Records from a dataset
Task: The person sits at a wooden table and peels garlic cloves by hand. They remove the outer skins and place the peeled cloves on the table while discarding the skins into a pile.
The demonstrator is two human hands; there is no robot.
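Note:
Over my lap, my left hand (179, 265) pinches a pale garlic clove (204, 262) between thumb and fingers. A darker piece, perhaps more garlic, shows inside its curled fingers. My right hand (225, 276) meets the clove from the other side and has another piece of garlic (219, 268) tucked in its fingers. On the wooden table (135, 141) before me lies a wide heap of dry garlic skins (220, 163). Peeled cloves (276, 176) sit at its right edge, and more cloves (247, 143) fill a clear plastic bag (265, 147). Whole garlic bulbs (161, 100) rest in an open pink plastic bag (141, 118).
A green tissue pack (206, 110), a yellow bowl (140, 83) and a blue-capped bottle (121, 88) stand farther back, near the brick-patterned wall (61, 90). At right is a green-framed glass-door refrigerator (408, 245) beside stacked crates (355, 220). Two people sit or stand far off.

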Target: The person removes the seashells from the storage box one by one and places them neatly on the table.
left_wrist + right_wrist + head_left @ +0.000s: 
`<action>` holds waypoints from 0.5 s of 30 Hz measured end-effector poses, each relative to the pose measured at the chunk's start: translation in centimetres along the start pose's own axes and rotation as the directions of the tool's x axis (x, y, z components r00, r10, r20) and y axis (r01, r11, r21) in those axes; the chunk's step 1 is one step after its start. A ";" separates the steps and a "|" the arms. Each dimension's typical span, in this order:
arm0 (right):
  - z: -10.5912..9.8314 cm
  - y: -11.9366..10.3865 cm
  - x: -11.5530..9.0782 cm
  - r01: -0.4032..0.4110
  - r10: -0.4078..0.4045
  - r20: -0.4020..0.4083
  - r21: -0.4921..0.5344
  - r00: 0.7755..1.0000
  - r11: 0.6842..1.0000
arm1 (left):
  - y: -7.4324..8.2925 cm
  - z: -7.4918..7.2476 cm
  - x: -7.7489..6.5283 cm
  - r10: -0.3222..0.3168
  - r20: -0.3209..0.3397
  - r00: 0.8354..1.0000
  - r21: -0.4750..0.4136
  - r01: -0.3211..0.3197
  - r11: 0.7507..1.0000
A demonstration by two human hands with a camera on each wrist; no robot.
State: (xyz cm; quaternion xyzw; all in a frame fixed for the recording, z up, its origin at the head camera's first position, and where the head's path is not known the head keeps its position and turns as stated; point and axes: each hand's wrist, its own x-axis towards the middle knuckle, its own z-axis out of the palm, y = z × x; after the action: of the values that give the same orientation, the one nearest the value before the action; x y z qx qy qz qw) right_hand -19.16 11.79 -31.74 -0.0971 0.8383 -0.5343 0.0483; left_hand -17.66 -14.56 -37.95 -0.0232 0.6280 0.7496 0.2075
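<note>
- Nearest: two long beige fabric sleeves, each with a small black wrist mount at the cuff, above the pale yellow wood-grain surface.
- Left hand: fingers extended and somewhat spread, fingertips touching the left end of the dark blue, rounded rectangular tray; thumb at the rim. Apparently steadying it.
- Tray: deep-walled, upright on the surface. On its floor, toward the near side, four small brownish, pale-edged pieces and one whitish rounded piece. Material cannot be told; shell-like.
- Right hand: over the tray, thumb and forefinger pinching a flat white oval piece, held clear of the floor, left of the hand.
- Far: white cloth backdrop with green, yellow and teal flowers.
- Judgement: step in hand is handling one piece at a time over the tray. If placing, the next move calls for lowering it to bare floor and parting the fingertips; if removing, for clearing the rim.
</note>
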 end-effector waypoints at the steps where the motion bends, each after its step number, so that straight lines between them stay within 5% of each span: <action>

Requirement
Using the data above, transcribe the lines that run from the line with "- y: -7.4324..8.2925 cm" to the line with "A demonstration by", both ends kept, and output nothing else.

Written solution
  - y: -7.4324..8.2925 cm
  - z: -7.4918..7.2476 cm
  - x: -7.7489..6.5283 cm
  - r10: -0.3222..0.3168
  - r20: -0.3209..0.3397
  - r00: 0.8354..1.0000
  - r21: -0.4750..0.4136
  - r01: -0.3211..0.3197
  - r11: 0.7507..1.0000
A demonstration by two human hands with a camera on each wrist; no robot.

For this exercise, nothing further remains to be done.